START Source data

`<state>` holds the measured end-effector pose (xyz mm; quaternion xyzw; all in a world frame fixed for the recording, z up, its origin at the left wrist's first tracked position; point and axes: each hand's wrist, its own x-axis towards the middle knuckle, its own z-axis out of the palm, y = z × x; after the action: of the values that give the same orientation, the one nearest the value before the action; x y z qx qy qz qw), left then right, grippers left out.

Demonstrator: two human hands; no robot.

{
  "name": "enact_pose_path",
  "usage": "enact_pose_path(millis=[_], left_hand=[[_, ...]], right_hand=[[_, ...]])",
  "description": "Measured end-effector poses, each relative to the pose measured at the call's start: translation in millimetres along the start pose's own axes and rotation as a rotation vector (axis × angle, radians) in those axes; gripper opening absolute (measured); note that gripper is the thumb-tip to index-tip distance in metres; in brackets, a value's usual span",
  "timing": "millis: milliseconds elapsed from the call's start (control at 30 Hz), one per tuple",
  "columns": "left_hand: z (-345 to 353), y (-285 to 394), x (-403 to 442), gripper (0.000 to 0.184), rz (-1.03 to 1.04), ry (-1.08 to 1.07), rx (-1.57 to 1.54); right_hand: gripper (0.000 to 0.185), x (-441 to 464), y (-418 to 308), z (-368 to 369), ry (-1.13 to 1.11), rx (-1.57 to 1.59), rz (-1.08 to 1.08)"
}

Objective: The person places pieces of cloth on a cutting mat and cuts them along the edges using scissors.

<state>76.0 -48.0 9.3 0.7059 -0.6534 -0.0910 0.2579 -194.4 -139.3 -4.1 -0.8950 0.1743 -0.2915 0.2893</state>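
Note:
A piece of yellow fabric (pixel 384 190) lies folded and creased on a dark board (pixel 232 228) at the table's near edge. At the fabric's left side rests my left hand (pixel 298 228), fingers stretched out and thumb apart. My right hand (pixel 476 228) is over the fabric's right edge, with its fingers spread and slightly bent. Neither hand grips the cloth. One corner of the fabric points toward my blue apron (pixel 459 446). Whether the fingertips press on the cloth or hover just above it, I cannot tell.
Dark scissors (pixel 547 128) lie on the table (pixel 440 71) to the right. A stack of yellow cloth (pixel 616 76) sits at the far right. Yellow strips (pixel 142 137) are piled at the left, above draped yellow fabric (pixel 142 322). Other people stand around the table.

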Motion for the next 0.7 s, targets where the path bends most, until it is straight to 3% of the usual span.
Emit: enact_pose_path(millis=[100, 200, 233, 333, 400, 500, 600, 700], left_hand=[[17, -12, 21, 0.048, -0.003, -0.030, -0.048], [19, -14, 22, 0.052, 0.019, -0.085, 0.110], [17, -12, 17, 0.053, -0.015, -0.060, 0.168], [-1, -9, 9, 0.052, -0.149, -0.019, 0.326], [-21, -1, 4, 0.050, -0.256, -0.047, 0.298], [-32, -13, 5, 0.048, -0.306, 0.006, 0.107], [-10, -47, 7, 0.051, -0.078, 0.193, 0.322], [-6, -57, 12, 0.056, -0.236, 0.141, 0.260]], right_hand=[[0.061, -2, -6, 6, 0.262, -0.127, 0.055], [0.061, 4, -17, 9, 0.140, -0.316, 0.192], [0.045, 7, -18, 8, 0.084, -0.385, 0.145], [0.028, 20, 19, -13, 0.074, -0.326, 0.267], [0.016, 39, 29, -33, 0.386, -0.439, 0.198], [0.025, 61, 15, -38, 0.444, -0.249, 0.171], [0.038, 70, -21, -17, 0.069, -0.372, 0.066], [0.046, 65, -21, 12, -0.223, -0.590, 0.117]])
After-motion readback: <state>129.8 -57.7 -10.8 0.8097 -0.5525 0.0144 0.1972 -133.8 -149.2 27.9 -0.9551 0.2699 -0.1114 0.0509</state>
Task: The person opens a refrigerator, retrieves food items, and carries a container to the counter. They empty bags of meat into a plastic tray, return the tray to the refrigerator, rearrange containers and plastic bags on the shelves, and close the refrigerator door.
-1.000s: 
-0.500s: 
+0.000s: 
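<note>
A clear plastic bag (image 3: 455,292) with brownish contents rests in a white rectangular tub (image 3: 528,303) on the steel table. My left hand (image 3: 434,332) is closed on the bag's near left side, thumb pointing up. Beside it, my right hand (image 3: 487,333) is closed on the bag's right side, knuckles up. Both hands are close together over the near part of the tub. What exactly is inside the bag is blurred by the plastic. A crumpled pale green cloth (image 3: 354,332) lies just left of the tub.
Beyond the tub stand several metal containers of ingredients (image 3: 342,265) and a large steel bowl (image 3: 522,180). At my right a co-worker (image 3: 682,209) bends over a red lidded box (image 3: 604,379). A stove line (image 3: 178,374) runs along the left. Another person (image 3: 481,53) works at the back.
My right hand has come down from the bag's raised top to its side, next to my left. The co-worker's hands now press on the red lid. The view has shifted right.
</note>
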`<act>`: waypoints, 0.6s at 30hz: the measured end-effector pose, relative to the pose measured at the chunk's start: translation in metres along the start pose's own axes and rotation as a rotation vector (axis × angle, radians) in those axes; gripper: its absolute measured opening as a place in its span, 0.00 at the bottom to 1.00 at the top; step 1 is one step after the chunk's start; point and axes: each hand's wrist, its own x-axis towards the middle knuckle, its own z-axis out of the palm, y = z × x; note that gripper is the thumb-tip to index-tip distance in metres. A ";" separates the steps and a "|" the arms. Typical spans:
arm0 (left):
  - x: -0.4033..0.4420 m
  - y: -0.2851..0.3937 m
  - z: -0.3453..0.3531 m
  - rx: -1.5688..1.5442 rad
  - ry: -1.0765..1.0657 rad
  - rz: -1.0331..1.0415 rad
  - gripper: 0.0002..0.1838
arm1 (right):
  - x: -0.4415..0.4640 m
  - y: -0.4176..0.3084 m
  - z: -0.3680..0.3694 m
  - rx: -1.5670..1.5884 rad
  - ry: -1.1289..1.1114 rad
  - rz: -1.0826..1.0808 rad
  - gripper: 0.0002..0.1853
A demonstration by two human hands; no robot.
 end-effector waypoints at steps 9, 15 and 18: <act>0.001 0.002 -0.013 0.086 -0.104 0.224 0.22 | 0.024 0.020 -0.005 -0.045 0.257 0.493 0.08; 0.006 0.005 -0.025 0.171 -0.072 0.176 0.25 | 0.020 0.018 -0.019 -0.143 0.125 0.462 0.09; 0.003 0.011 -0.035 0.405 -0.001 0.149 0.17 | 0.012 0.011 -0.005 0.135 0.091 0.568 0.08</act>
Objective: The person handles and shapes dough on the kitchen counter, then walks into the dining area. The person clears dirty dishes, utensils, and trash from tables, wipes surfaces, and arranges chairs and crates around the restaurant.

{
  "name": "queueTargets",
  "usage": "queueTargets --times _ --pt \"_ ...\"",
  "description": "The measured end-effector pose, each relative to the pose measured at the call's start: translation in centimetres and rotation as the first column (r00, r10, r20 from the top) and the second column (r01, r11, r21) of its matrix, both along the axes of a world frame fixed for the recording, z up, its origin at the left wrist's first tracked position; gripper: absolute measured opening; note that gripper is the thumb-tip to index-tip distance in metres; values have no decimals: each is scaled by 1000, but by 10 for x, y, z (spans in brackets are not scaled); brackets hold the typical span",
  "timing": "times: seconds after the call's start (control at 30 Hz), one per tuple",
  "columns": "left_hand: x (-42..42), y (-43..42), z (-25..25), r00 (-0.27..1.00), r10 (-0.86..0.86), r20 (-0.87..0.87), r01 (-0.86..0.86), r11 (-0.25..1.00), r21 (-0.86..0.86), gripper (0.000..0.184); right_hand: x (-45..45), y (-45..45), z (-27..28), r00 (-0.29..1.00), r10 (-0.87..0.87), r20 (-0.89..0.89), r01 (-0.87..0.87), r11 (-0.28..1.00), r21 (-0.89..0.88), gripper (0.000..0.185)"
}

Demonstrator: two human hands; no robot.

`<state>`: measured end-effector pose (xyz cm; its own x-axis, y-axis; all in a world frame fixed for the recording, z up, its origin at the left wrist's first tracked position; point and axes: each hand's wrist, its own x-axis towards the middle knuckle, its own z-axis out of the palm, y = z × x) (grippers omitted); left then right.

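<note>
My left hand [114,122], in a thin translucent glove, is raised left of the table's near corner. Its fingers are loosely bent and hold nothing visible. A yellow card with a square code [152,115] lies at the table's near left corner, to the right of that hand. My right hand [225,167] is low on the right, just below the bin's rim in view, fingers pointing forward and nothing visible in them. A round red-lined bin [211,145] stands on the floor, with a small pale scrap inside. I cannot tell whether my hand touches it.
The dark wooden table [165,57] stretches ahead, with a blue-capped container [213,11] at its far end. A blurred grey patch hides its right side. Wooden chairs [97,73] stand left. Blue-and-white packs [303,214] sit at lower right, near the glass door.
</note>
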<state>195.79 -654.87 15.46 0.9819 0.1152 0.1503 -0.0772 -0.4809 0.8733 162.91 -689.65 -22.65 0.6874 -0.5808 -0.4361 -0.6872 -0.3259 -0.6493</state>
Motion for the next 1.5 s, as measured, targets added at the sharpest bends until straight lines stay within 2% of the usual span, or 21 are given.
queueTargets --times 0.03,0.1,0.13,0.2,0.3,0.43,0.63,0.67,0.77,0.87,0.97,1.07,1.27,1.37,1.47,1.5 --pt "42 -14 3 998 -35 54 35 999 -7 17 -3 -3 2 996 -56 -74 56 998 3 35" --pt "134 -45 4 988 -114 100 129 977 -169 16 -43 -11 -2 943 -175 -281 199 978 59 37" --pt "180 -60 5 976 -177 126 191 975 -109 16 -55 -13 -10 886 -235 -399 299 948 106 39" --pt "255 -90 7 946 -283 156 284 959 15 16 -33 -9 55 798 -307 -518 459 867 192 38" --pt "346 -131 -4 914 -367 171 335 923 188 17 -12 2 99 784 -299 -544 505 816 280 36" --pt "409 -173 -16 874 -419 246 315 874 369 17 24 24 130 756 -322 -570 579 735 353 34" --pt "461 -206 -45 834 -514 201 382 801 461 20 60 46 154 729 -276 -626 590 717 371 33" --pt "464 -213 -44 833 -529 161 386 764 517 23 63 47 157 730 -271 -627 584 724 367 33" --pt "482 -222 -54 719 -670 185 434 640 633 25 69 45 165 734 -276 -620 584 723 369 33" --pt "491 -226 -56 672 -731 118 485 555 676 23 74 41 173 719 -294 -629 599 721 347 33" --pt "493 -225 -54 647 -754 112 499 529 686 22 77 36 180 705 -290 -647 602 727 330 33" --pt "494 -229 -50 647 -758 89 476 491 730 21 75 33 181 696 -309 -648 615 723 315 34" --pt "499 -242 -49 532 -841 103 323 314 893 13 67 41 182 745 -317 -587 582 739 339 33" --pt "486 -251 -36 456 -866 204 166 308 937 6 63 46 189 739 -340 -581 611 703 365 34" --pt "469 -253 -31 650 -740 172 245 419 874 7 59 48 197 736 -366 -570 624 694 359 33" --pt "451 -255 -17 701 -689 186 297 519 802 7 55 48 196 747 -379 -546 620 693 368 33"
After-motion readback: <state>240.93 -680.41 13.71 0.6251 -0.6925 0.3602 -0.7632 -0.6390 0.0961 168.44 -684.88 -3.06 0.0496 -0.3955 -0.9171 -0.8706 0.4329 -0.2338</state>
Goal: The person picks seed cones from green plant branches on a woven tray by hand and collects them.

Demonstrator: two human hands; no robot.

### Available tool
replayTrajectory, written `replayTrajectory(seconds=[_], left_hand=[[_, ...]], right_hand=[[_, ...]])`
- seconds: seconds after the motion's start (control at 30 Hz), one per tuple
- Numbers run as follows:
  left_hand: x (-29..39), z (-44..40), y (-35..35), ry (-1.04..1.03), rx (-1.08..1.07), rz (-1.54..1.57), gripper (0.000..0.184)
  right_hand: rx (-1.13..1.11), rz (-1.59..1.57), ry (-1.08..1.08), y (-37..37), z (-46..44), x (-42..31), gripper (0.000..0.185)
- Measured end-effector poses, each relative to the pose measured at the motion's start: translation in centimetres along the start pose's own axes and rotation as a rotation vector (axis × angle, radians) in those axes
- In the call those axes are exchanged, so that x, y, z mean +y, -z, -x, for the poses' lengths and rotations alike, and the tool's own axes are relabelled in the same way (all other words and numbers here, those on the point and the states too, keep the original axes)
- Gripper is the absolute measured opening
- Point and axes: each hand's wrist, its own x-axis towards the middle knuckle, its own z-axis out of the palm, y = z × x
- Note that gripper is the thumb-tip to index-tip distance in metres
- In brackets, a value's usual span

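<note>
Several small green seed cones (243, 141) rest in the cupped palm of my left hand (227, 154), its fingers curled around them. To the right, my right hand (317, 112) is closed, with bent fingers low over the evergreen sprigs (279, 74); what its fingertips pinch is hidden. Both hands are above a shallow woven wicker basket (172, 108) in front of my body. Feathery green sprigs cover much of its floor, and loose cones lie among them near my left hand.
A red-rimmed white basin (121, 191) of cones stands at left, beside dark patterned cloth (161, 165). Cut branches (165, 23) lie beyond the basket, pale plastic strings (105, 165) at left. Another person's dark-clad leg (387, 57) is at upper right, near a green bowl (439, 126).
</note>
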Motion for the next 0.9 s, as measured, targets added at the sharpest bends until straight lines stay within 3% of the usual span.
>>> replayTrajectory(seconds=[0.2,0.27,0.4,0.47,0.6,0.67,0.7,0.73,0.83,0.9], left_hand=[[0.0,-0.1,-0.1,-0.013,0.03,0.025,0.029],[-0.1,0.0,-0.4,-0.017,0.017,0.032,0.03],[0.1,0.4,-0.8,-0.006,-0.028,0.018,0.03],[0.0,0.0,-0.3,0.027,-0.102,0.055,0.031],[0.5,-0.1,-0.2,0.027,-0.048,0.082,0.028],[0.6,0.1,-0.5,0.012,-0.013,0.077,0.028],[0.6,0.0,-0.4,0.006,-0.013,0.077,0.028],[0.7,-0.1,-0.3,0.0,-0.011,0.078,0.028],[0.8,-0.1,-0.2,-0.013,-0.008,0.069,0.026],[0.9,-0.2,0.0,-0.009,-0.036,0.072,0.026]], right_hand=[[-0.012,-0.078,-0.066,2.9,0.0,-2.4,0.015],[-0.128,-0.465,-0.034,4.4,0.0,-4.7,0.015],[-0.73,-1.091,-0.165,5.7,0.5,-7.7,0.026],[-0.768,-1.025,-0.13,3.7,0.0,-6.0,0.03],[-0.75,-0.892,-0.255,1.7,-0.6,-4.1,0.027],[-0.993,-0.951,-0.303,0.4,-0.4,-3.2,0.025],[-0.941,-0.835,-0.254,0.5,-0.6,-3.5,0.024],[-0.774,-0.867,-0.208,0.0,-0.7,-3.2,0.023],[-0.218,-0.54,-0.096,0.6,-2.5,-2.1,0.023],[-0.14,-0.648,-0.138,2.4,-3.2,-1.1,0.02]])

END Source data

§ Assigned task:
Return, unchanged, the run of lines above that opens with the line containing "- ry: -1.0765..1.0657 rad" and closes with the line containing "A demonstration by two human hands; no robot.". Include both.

§ Response below:
  - ry: -1.0765..1.0657 rad
  - rz: -1.0331..1.0415 rad
  - gripper: 0.0002..0.1838
arm1 (right):
  - x: -0.4415..0.4640 m
  - y: -0.4176..0.3084 m
  - z: -0.3680..0.3694 m
  - rx: -1.5670..1.5884 rad
  - ry: -1.1289..1.1114 rad
  - rz: -1.0826..1.0808 rad
  - gripper: 0.0002..0.1853
A demonstration by two human hands; no robot.

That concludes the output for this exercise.